Diana needed to know about this. Melanie needed to know about this. But Sarah wasn’t certain it was worth waking either one of them up, not after the day they’d gone through. Diana had—finally!—taken sleeping meds. Lack of sleep was one of the Gizmo’s effects Sarah well remembered, the buzzing need to keep moving to keep the heavy rumbling backdrop of Gizmo’s dominance of her daily life at bay.
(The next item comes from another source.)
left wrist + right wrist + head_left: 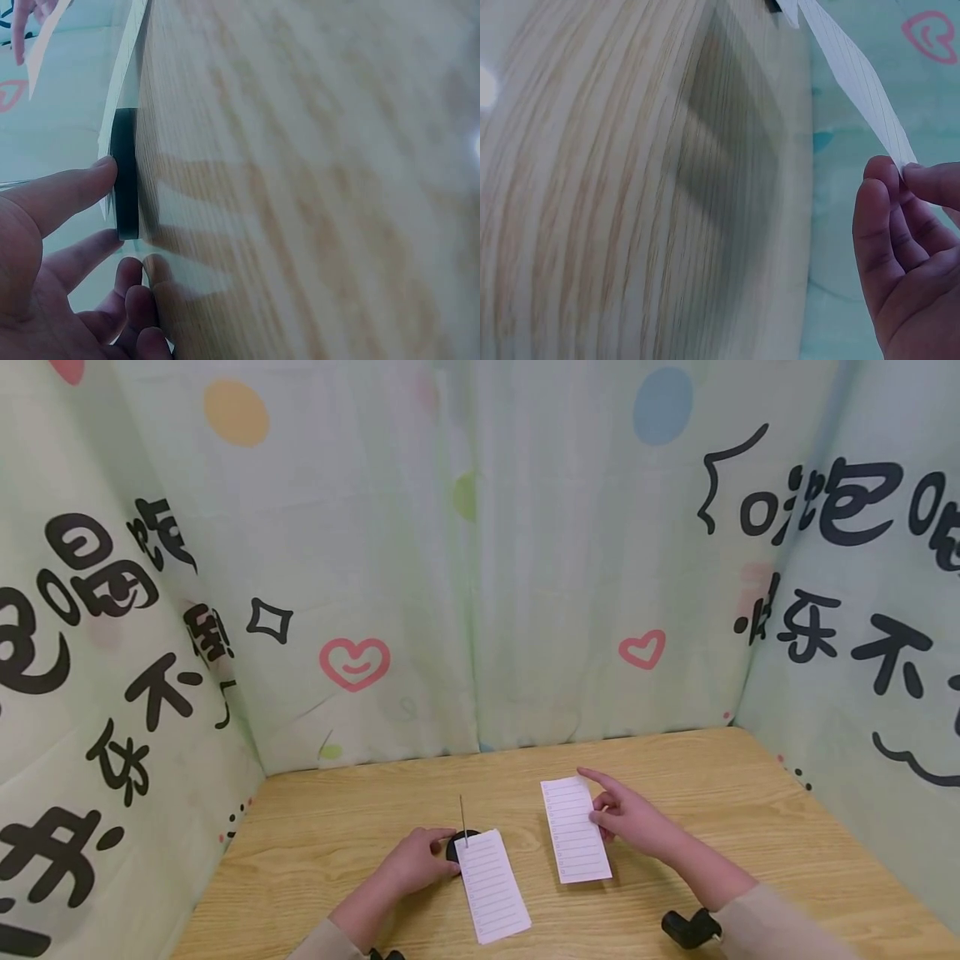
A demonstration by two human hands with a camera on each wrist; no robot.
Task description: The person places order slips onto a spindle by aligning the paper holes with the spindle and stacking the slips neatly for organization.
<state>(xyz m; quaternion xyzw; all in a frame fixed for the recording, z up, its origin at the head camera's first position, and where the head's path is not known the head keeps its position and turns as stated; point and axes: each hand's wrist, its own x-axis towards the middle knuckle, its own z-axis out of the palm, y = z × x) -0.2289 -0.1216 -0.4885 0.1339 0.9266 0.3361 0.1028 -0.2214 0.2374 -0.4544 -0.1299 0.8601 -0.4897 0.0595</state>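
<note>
A receipt spike with a thin upright metal rod [462,818] and a round black base [127,176] stands on the table. A white lined paper slip [495,889] lies over part of the base, at the rod's foot. My left hand [416,860] holds the base at its left side, between thumb and index finger. To the right, my right hand [633,818] pinches another lined slip [576,831] by its right edge between thumb and fingers. In the right wrist view this slip [862,86] is held above the table, its shadow falling on the wood.
The wooden table [337,806] has a glossy wood-grain top. Pale green curtains [525,568] with printed hearts and black characters enclose its back and sides. A black wrist device [690,928] sits by the right sleeve.
</note>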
Sarah kept trying to persuade Diana to get more sleep. Diana’s own doctors wanted her to sleep more.
But she wouldn’t give into it. Until tonight, after Melanie and Andrew’s harsh words and the confrontation with the possibility that she was being played by the device. Then Sarah had been able to persuade Diana that perhaps tonight was a good night to rest and gain perspective, with the promise that she would work all night and come up with reports about the Montcrief filing and further implications of Rick’s hack.
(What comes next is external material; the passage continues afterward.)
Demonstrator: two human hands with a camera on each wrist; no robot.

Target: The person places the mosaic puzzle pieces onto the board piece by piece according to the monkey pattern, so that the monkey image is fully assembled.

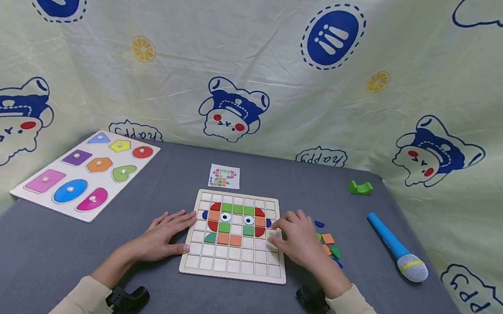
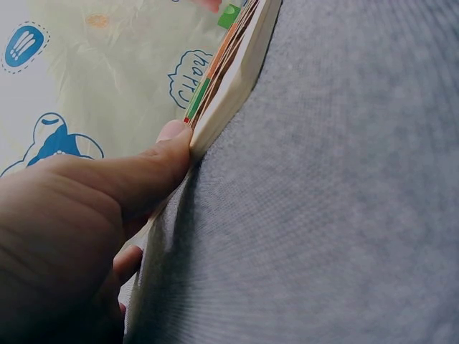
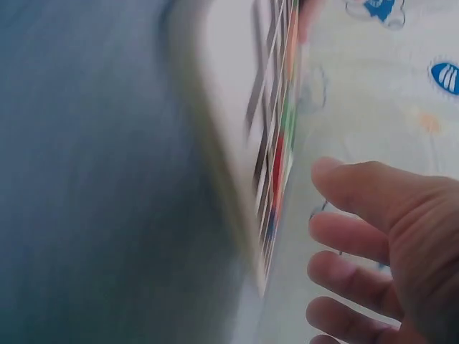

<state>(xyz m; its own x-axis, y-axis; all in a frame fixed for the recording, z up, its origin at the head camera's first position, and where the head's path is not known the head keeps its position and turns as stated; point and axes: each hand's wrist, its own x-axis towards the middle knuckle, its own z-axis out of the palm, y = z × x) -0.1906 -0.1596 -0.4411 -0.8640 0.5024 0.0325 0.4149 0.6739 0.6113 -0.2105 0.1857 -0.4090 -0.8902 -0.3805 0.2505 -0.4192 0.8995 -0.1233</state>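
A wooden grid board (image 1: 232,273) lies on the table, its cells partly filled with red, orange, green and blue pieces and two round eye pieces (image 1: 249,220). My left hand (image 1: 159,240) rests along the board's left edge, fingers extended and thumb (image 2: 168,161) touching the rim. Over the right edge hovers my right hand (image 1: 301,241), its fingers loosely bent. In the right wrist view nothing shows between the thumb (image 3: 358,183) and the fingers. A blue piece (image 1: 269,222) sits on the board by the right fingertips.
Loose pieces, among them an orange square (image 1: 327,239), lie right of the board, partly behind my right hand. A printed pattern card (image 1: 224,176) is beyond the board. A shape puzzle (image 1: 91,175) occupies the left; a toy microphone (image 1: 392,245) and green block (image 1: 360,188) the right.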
Melanie’s situation wasn’t much better. Sarah had looked in on her, when Melanie was deep in discussion with Bess and Alex. She’d seen the worry about Marty forefront in Melanie’s thoughts and ducked out, recognizing the agony her granddaughter was going through as she contemplated the potential loss of the man she loved. Sooner or later she’d have to talk to Melanie. Just not tonight. Let her rest. But still—
How much did Melanie know about this Pranesh scheme, if anything? Had she rejected it as a problem? God, she’d give anything to know right now what Melanie thought about Stellar Reach. Such a neat little explanation for the rationale for Rick’s hack—except for why Gizmo had an interest in it. Or rather, she didn’t want to think about why the Gizmo held an interest in the Pranesh expedition. What’s out there in the asteroids besides minerals?
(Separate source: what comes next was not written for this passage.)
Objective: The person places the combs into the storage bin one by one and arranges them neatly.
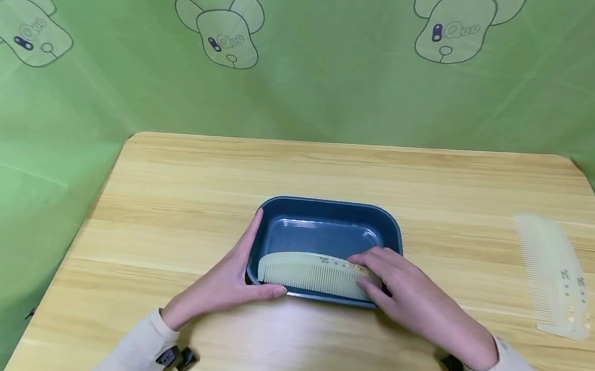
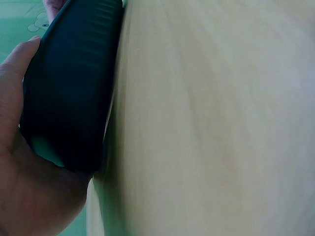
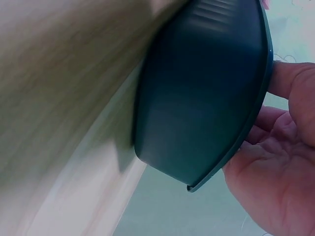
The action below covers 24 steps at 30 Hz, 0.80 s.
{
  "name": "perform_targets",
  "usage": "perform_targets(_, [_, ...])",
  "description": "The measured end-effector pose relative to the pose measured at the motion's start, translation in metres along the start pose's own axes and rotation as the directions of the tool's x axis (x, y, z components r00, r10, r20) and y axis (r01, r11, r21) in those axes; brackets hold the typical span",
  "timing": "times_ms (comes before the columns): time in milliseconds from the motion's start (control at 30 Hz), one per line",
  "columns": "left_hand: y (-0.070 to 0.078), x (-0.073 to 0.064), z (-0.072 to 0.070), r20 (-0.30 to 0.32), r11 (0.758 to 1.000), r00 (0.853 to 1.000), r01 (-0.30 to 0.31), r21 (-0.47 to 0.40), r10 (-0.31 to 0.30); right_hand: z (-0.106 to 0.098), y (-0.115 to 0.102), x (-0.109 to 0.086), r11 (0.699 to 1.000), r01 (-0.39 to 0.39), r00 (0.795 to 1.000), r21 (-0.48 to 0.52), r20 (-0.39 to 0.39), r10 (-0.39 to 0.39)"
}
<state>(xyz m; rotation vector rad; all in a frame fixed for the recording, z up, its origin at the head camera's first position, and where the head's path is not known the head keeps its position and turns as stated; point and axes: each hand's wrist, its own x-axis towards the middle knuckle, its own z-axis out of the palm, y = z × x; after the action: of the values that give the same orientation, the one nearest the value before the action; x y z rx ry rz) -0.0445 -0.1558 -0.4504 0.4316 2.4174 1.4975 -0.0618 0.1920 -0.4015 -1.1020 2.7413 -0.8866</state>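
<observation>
A dark blue rectangular tray (image 1: 319,237) with rounded corners stands at the middle of the table. Along its near inside wall lies a pale green comb (image 1: 305,278), teeth toward me and curved back away from me. My right hand (image 1: 402,285) reaches over the tray's right side and pinches the comb's right end between thumb and fingers. The left hand (image 1: 224,285) grips the tray's near left corner, fingers along the left side and thumb along the near rim. Both wrist views show the tray's outer wall (image 2: 74,78); the comb is hidden there.
A second pale comb (image 1: 556,279), marked with small printed decorations, lies on the right part of the wooden table (image 1: 191,191). Green cloth (image 1: 313,101) with cartoon heads hangs behind the table and at its sides.
</observation>
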Motion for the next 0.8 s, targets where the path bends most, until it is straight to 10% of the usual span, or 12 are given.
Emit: perform_targets(800, [0.001,0.0,0.0013,0.0,1.0,1.0,-0.001,0.0,0.001,0.0033,-0.0002,0.0007,0.999,-0.012,1.0,-0.048,0.012,0.012])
Operation Stellar Reach. A grandiose title for a com company and a transport company sending out a mineral probe to the asteroid belt. How had it ever missed notice before now? She could see red flags all over it. Caspian Station. Caspian typically didn’t run probes like this. Monique Robillard, the head of Caspian Security, also serving as project Security. While that explained why Robillard had been the one filing Contract, it still didn’t give her the authority to do so without Montcrief’s approval. If the approval had come from Montcrief, then he had hid his participation very well.
Then there was Rick’s actions. He had headed directly for Stellar Reach data. But instead of taking data as one would expect from a typical hack, he’d added data. What, she couldn’t tell.
There was always the alternative of waking a lesser Enforcer or talking to William. Again, though—Melanie and Diana needed to know it first. From her, not from Deirdre or Cat. And William was busy, ignoring all her lesser signals once she’d decided she wanted feedback. This wasn’t sufficient to classify as a greater emergency worthy of triggering her special link to him—and she really didn’t want to risk triggering whatever that element of Parker Landreth was in him by using the Landreth codes.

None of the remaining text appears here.